Group05 Application

From Visual Analytics and Applications
Jump to navigation Jump to search

Time Series Clustering.jpg Visual Application for Time Series Clustering

Project Proposal

Dashboard Design

Poster

Final Report

Application

 

The VizTS: Clustering Edition Application

Feel free to click on the link to try out the VizTS Clustering Edition Application.

The VizTS: Clustering Edition Brief User Guide

A quick user guide on how to use the VizTS: Clustering Edition Application. For the Full User Guide, please refer to the file loaded at the end of this wiki page.

Dashboard User Guide
Steps to import dataset of interest

The Import Data Tab

In the import data tab, user can upload the text file of interest, have a quick overview of their data and make use of the Search function to search for specific data of interest.

1. Upload the dataset of interest by clicking on the “Browse” button

2. User have the option to upload with or without Header just by checking the check box.

3. Depending on the raw dataset, user can have the option of Comma, Semicolon or Tab separator by selecting the different radio button.

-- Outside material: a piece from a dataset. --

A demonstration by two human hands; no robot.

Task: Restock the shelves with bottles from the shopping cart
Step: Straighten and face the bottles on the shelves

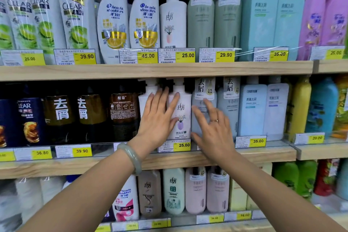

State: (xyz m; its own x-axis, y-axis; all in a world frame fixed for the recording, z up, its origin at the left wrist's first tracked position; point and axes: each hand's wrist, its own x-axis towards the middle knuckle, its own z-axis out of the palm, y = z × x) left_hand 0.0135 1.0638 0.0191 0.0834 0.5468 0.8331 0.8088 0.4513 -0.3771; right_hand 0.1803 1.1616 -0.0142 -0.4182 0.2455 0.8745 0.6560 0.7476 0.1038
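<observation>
Here, left hand: we lay it flat on the white pump bottle, frame centre.
Right hand: spread open, holding nothing.

- Illumination: bright and even, falling from above; label colours read clearly.
- Shadow: a deep black band lies beneath the upper shelf board, behind the bottle tops.
- Glare: white streaks cross the clear tag rail and the shrink-wrapped bottles.
- Blur: the right hand is smeared; the lower-left white bottles are soft.
- Distortion: shelf lines bow towards the frame edges.
</observation>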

4. Depending on the raw dataset, user can have the option of None, Double Quote or Single Quote text qualifier by selecting the different radio button.

Once the dataset is uploaded as desired, click on the “Next” button.

Selecting only data column of interest

The Data Selection Tab

As the raw dataset contains many columns, the application provides a data selection function, where users can select the data column needed to perform Time Series Clustering.

1. Select Label: Select the data column which user wants to perform their time series clustering on. For example, Station Name, Country, etc.

2. Select Time: Select the data column with time data. For example, Start Time, End Time, etc.

3. Select Latitude, select Longitude: Select the data column with latitude and longitude data (if applicable), otherwise, option to leave it “Blank”.

4. Select Type: Select the data column with variable of interest. The application allows users to select up to two different variable. For example, usertype, gender, continent, etc.

5. Select Date Time Format: Select the appropriate date time format as per the dataset uploaded. Option of dmy_hms or ymd_hms. Once the data is selected, click on the “Next” button.

Data exploratory and data preparation

The Data Exploratory Tab

The application allows user to further explore their dataset and to employ the various filter option to prepare their data for time series clustering.

1. Chart Option

The user have an option to view their data as a stack chart or by default the histogram is overlay. The user have an option to view their data as Type 2 or by default as Type 1. Type 1 and Type 2 is referring to the variable of interest as selected in the Data Selection tab.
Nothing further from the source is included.